▶ What you need to do
Extract, unchanged, every line from the top of the material below through the line with "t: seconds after", and no more.

▶ Data extract

===============

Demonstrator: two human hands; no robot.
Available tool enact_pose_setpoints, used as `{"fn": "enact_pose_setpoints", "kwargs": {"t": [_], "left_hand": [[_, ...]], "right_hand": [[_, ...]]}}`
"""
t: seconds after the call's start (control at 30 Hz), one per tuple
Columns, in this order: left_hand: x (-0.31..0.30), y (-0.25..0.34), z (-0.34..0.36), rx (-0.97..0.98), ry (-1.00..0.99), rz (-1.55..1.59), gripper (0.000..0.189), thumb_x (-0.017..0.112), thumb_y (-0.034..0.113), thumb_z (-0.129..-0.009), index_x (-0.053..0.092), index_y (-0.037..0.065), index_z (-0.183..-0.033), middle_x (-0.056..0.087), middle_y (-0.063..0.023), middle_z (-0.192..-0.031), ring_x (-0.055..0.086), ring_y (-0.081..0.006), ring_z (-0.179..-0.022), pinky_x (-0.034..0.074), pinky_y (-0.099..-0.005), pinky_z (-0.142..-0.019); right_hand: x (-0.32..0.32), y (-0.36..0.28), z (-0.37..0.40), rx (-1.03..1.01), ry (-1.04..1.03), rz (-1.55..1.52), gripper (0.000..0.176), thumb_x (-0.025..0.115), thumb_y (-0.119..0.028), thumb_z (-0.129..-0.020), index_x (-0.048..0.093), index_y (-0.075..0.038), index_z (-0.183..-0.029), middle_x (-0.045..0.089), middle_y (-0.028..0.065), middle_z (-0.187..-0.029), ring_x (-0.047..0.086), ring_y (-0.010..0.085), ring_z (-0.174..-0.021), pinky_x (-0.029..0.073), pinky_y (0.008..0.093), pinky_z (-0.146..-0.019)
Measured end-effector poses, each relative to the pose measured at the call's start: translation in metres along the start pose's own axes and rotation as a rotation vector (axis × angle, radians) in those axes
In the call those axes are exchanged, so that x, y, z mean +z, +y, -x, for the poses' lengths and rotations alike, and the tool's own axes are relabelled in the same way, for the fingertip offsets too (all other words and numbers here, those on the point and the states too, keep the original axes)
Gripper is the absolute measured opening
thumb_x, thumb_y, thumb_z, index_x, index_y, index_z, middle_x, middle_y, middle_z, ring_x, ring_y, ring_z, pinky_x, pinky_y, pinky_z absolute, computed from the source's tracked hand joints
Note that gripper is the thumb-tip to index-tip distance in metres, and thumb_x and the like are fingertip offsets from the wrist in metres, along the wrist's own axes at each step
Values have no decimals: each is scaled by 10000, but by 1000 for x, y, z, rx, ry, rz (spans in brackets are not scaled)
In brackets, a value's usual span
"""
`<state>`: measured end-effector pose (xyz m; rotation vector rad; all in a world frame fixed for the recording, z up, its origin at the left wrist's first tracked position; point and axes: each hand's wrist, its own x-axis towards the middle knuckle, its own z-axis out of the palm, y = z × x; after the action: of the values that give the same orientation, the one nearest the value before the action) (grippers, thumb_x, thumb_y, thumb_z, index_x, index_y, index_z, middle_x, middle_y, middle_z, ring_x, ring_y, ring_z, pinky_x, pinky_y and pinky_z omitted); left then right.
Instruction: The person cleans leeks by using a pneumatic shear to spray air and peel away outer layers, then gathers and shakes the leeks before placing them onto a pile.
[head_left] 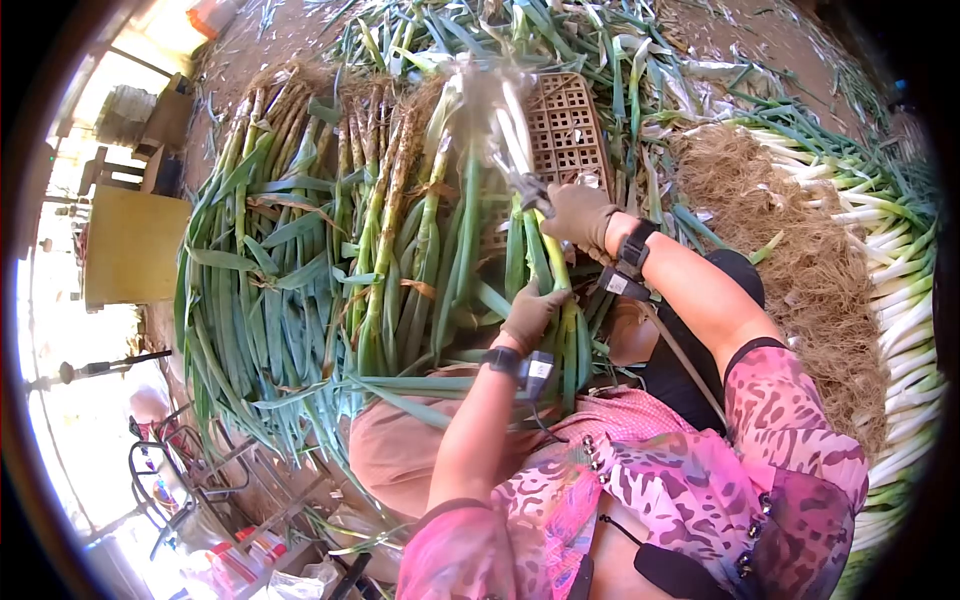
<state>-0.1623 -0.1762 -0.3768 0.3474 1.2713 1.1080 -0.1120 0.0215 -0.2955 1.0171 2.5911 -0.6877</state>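
My left hand (532,312), in a brown glove, is closed round the green leaves of a leek (550,258) in the middle of the view. My right hand (578,214), gloved too, is closed on a metal tool (530,190) with a hose (684,358) running down from near the wrist. The tool's tip lies against the leek's pale stem, and a whitish blur, perhaps spray, hides the roots above it. Left of my hands lie uncleaned leeks (290,270) with brown, soiled stems and long green leaves.
A brown plastic crate (568,130) lies beyond my hands. To the right, cleaned white leeks (905,330) lie in a long row, roots (800,250) inward. Loose leaves (470,30) cover the ground ahead. At the left are a yellow board (135,245) and a metal frame (180,465).
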Motion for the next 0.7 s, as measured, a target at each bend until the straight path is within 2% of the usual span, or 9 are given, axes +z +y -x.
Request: {"fn": "enact_pose_setpoints", "kwargs": {"t": [0.1,0.17,0.2,0.3,0.33,0.4,0.5,0.6,0.7], "left_hand": [[-8,-5,-7,27,-98,-358,398,751,279,-893,670,3,-1167,718,-89,-1009,672,-195,-904,538,-328,-808],[-25,33,4,160,145,-853,411,760,323,-870,698,13,-1133,730,-132,-1034,686,-241,-932,532,-357,-818],[-53,38,-9,305,251,-788,419,752,357,-857,712,2,-1076,723,-181,-1051,693,-308,-962,532,-390,-849],[-106,87,-1,329,964,-1349,440,694,309,-860,642,73,-1228,665,-168,-1194,625,-347,-1114,506,-422,-949],[-122,95,-3,111,934,-1424,486,689,312,-863,600,112,-1298,618,-159,-1279,577,-352,-1193,481,-427,-1000],[-134,98,-4,-60,856,-1541,414,705,311,-843,636,85,-1183,637,-155,-1222,600,-325,-1168,492,-428,-977],[-122,103,-13,-222,666,-1358,529,720,326,-753,649,91,-1221,658,-167,-1257,623,-330,-1185,500,-424,-998],[-109,100,-5,-53,524,-1214,517,707,315,-751,664,55,-1196,704,-187,-1151,663,-335,-1111,514,-415,-960],[-102,103,-12,133,640,-951,571,758,363,-718,682,64,-1198,733,-172,-1077,698,-308,-1024,530,-388,-927]], "right_hand": [[6,5,1,51,29,-37,492,637,-406,-815,711,21,-1049,710,254,-1053,699,363,-1006,543,426,-896],[9,16,2,99,-15,-89,445,637,-377,-808,726,-7,-1039,715,233,-1064,702,352,-1005,546,416,-900],[10,21,7,94,-19,-88,447,640,-376,-809,722,-14,-1057,716,229,-1063,703,354,-1001,546,420,-896],[7,8,47,98,-114,-101,490,650,-389,-817,684,-40,-1159,716,222,-1039,703,366,-973,548,441,-878],[12,9,60,7,-74,-122,526,654,-405,-825,650,-35,-1199,711,234,-1014,701,371,-962,546,459,-863],[45,16,64,83,-37,-98,516,652,-404,-832,647,-18,-1175,708,238,-1006,699,370,-951,542,470,-853],[54,20,79,39,-5,-162,528,644,-414,-840,626,6,-1160,700,254,-1005,691,388,-943,532,483,-841],[50,19,85,35,42,-379,535,636,-423,-845,608,18,-1147,690,263,-985,675,415,-933,525,479,-827],[38,0,102,-13,74,-707,464,664,-352,-830,599,-22,-1150,666,245,-912,650,420,-844,508,463,-768]]}}
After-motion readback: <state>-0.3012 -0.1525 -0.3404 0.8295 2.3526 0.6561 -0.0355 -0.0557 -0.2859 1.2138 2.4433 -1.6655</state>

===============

▶ Reply to the task
Demonstrator: two human hands; no robot.
Available tool enact_pose_setpoints, used as `{"fn": "enact_pose_setpoints", "kwargs": {"t": [_], "left_hand": [[_, ...]], "right_hand": [[_, ...]]}}`
"""
t: seconds after the call's start (control at 30 Hz), one per tuple

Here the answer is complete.